Type out the complete listing below word for word, without its pictures.

- - -

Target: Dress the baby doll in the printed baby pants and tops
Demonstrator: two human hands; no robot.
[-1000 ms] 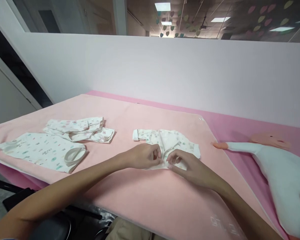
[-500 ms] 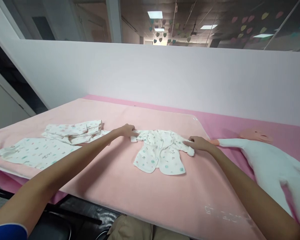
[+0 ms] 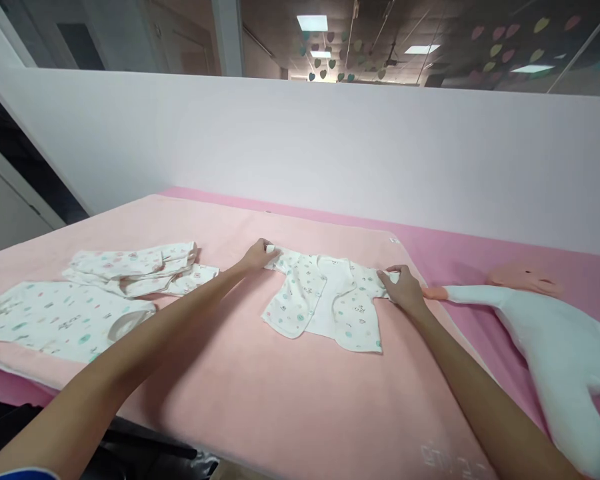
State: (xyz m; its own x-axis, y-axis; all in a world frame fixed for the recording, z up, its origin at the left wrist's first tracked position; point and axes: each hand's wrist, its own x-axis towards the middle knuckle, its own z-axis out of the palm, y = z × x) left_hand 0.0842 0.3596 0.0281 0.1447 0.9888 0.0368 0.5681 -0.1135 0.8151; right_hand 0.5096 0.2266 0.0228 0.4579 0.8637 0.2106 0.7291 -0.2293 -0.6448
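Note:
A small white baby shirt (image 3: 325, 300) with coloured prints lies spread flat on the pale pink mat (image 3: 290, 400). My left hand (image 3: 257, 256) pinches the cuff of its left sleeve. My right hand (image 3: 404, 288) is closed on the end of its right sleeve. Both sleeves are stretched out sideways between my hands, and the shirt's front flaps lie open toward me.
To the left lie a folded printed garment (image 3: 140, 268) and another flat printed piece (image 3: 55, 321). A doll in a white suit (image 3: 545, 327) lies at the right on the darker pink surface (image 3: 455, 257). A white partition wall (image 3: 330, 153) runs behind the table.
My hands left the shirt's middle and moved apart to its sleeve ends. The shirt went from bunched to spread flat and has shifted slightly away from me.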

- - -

→ **Task result**
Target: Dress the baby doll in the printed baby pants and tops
Demonstrator: two human hands; no robot.
[-1000 ms] 
[-500 ms] 
[+0 ms] 
State: (xyz m; its own x-axis, y-axis; all in a world frame fixed for the recording, z up, its origin at the left wrist's first tracked position; point and axes: each hand's wrist, its own x-axis towards the middle knuckle, its own z-axis out of the palm, y = z × x) left_hand 0.0842 0.3596 0.0281 0.1447 0.9888 0.0368 0.5681 -0.1135 0.8151; right_hand 0.5096 0.2266 0.0228 0.4579 0.8637 0.2106 0.7291 -0.2293 -0.6448
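Note:
A small white baby shirt (image 3: 325, 300) with coloured prints lies spread flat on the pale pink mat (image 3: 290, 400). My left hand (image 3: 257, 256) pinches the cuff of its left sleeve. My right hand (image 3: 404, 288) is closed on the end of its right sleeve. Both sleeves are stretched out sideways between my hands, and the shirt's front flaps lie open toward me.
To the left lie a folded printed garment (image 3: 140, 268) and another flat printed piece (image 3: 55, 321). A doll in a white suit (image 3: 545, 327) lies at the right on the darker pink surface (image 3: 455, 257). A white partition wall (image 3: 330, 153) runs behind the table.
My hands left the shirt's middle and moved apart to its sleeve ends. The shirt went from bunched to spread flat and has shifted slightly away from me.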

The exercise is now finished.